Who’s on first?
by jed simms on May 28, 2008
Many of you will know the famous Abbott and Costello comedy routine about who is on the various bases at a baseball game. Because the player is called “Who” there is great confusion as to who is on first base.
(see http://vintage.videosift.com/video/Abbott-and-Costellos-Whos-on-First-Routine)
Which brings me to this week’s topic — when evaluating project proposals, who’s on first? What dimension do you evaluate first?
The traditional approach has been to look at the financials first. Does it have a positive ROI? Are the financials believable and appropriate? If the project passes the ROI hurdle it gets a BIG tick.
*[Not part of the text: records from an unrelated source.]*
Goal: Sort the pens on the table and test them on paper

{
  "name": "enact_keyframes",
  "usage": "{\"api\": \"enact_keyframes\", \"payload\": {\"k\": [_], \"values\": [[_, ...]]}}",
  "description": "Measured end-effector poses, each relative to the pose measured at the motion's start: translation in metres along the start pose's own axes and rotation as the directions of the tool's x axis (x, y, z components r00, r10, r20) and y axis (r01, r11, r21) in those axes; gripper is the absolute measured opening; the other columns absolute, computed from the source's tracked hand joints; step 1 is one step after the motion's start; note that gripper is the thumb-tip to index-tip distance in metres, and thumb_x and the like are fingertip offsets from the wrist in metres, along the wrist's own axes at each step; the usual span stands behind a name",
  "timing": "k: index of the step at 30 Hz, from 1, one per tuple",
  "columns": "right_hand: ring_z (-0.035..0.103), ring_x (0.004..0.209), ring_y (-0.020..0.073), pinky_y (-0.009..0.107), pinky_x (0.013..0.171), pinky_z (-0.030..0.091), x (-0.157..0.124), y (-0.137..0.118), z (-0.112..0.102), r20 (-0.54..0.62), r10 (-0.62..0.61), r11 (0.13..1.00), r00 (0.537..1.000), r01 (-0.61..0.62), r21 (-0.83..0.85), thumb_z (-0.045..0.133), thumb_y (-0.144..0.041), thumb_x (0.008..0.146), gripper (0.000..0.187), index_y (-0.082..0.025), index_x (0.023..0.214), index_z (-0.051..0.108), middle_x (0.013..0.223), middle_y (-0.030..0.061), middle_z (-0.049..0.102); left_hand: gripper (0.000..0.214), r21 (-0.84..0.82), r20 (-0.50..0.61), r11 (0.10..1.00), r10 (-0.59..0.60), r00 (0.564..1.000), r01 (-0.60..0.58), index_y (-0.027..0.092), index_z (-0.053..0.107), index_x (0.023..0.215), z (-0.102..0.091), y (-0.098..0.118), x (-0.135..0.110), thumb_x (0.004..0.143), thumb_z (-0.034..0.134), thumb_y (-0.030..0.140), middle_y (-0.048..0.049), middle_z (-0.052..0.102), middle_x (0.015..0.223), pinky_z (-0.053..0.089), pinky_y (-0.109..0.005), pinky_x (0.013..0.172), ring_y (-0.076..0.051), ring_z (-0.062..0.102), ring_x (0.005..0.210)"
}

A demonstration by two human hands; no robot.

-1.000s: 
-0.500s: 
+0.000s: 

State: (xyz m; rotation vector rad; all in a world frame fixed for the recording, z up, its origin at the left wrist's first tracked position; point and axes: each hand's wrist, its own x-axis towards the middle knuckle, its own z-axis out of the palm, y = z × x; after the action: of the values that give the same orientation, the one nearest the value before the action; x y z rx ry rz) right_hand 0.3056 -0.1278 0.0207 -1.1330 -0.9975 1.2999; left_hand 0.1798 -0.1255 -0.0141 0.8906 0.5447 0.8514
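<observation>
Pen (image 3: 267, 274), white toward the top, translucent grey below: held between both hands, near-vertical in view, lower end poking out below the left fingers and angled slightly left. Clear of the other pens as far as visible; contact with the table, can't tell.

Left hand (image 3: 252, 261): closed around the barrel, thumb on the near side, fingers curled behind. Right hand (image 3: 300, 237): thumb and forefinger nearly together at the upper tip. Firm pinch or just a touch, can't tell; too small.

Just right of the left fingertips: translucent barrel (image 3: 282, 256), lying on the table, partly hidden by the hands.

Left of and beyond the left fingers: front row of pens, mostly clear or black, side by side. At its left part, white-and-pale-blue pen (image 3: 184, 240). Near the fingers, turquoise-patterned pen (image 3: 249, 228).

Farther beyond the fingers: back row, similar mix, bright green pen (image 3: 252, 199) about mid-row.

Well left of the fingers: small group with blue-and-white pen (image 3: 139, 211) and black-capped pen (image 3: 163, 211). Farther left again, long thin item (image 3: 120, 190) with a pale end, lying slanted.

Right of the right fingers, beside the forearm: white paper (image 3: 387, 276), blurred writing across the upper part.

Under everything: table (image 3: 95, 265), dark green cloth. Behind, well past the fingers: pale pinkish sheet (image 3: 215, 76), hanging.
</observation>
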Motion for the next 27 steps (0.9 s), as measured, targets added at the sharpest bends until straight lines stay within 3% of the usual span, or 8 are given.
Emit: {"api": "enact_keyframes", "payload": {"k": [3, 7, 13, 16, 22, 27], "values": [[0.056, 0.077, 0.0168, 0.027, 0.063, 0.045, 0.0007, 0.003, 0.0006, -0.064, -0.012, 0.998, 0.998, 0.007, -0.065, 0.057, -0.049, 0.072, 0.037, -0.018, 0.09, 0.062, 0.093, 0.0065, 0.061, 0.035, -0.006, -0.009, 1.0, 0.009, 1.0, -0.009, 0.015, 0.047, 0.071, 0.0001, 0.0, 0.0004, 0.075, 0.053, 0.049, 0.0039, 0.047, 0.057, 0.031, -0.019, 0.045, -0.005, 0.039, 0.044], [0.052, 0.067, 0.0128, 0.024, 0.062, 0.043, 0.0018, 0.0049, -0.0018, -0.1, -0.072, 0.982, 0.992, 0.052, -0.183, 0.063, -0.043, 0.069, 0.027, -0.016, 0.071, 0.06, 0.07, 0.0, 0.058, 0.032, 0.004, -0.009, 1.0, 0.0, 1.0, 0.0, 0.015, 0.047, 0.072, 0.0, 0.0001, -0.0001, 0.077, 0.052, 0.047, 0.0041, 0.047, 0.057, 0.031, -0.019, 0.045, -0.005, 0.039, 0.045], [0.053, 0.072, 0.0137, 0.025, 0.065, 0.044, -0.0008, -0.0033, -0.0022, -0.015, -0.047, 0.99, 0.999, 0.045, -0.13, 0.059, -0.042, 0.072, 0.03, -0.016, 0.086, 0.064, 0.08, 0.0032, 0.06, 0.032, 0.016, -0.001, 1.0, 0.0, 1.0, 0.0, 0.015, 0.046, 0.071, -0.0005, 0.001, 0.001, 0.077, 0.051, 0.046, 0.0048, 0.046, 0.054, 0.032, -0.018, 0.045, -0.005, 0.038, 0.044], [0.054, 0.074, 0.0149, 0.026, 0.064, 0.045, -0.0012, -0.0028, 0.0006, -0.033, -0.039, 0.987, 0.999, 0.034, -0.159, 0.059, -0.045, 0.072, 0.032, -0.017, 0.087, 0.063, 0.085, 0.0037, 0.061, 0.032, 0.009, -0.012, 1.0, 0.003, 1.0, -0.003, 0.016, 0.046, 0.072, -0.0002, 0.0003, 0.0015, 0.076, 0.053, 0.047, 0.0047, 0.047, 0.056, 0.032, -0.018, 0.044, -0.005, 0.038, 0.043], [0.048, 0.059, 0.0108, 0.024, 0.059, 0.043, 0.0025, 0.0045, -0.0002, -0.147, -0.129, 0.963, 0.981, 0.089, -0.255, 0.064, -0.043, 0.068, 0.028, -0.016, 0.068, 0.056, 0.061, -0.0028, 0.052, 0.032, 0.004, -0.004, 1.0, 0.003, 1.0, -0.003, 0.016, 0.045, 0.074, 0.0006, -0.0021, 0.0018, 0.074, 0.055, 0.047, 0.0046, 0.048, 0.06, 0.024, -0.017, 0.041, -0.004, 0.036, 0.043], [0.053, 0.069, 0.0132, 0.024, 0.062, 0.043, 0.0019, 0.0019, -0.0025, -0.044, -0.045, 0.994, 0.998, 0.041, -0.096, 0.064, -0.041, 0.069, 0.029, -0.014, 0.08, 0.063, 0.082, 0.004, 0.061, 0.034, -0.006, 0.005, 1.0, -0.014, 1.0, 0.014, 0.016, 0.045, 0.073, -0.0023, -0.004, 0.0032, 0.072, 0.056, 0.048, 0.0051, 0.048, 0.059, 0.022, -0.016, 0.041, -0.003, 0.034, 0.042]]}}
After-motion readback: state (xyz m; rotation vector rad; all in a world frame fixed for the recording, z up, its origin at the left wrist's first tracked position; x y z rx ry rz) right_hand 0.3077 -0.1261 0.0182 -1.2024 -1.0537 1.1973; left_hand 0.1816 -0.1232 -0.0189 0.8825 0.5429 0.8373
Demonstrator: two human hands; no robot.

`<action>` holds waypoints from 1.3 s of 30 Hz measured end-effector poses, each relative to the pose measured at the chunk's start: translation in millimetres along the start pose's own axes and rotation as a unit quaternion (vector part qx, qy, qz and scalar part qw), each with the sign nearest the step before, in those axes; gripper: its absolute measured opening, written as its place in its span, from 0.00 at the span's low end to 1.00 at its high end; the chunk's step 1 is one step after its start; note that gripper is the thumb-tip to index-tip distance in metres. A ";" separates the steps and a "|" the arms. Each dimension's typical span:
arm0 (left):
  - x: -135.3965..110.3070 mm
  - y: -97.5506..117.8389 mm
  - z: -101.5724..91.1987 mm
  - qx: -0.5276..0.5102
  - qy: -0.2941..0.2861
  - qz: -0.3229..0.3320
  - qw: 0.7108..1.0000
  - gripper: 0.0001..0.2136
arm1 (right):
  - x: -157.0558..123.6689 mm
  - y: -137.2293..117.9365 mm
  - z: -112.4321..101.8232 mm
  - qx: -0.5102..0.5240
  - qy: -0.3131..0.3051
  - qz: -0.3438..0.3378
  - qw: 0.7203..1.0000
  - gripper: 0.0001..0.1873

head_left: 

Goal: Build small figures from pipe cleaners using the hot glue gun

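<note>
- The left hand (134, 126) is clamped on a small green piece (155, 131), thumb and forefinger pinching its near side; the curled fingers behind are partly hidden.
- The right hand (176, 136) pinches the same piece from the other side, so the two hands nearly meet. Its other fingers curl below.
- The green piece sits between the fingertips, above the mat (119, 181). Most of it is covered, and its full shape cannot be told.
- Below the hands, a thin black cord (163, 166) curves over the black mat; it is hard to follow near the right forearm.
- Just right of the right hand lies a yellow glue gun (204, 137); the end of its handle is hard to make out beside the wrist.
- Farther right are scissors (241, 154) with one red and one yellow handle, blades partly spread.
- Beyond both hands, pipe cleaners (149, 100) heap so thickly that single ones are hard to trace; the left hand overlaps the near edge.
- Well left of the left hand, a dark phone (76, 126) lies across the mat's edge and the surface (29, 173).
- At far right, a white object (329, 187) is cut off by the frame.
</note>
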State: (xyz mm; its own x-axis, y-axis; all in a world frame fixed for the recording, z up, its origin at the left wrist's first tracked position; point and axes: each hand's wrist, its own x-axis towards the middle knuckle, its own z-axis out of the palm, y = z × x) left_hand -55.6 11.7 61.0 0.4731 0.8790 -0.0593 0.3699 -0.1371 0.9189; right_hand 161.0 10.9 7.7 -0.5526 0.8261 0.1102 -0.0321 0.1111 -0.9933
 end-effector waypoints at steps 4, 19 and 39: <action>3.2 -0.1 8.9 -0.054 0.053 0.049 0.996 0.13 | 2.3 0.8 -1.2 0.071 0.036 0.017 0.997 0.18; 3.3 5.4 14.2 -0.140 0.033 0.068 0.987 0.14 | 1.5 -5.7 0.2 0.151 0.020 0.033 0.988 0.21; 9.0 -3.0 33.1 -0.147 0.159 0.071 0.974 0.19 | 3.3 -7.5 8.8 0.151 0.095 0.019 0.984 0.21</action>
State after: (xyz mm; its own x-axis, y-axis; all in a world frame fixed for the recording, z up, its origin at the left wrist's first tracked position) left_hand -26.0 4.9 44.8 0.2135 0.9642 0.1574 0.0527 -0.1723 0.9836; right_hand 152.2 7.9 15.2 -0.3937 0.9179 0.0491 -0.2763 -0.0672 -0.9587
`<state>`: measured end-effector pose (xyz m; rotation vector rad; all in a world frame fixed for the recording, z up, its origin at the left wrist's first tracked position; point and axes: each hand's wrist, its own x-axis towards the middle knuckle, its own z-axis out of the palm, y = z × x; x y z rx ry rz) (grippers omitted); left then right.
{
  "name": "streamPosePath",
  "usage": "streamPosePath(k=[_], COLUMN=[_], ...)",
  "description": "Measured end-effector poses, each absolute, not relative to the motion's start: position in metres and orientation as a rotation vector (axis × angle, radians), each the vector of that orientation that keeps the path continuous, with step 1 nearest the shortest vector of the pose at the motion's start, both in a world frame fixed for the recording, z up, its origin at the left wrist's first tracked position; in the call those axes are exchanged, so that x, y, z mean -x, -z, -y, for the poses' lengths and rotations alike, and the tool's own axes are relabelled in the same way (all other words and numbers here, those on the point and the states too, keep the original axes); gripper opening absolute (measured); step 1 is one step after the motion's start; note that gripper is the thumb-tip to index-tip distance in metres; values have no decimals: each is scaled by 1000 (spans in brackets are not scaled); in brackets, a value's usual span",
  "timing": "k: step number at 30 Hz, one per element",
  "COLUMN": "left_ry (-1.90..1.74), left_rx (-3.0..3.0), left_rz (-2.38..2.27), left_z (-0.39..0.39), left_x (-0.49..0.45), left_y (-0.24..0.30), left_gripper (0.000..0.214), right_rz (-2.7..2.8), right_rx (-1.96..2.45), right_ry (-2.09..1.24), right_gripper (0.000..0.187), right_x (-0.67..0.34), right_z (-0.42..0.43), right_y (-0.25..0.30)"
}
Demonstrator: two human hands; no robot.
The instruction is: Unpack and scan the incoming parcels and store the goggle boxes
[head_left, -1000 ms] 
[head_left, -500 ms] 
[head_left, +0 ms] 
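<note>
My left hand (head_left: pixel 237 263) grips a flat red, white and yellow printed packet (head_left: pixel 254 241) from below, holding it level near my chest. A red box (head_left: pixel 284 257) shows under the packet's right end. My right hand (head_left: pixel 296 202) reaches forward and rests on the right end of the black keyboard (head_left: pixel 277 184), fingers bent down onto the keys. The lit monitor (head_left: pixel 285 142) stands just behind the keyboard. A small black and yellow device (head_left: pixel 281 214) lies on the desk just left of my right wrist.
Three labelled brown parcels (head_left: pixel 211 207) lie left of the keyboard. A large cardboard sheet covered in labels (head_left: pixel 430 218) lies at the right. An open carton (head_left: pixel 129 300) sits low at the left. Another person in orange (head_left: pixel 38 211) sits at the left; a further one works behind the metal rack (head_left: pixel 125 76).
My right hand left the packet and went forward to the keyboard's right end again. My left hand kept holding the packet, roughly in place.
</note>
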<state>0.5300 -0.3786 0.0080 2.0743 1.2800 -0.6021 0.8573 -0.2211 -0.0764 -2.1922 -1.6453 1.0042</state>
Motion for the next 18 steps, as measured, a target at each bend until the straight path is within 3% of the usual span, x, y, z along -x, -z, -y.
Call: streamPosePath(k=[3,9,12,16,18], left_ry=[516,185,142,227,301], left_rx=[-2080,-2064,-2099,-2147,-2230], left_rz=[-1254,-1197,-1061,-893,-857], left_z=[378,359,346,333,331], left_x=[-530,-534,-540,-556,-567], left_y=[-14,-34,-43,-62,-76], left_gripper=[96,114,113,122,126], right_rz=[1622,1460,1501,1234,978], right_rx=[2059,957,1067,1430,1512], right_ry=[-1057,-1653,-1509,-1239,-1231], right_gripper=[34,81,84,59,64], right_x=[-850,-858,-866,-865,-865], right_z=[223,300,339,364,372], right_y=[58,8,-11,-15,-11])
In some cases only if it fails this first hurdle do the other dimensions get evaluated.
But is this right?
Research by PWC found that 83% of project proposals had their numbers ‘fudged’ to get them through the evaluation process. You want a hurdle rate of 15%, we’ll give you a proposal with a return of 15.2%!
We recently found the CFO of a major organization fudged his project’s business case to get the requisite ROI figure!
The number of assumptions built into a project’s costings and benefits make many ROIs a guesstimate at best.
Also, as external to the project events can change the project’s value and therefore its ROI, the financials are the least reliable and consistent measure of a project’s (potential) success.
So, should they be the first evaluation measure? Probably not.
The first question should be “Does this project align with our strategic direction and priorities?” Is it helping us get to where we want to get to? Is it relevant?
There are projects that, financially, have a great positive ROI but which are totally irrelevant to the goals and focus of the organization.
Some years ago, a management team prioritised its projects and the project that was rated number two in priority disappeared completely when a strategic alignment overlay was added. It was totally irrelevant. The firm had a lot of key issues to address, and this project was not focused on any of them. It was cancelled.
This, of course, requires an effective and objective way of scoring strategic contribution. (Which we can provide.) Once this is in place, the management team can ask the following questions in the following order
- Why are we doing this? (What’s the opportunity/problem?)
- Why is this relevant? (What’s the strategic alignment and contribution?)
- What’s the value? (What are the financials?)
- Is it doable? (What are the risks and delivery capability requirements?)
- Is it doable now? (What are the resource and deployment constraints?)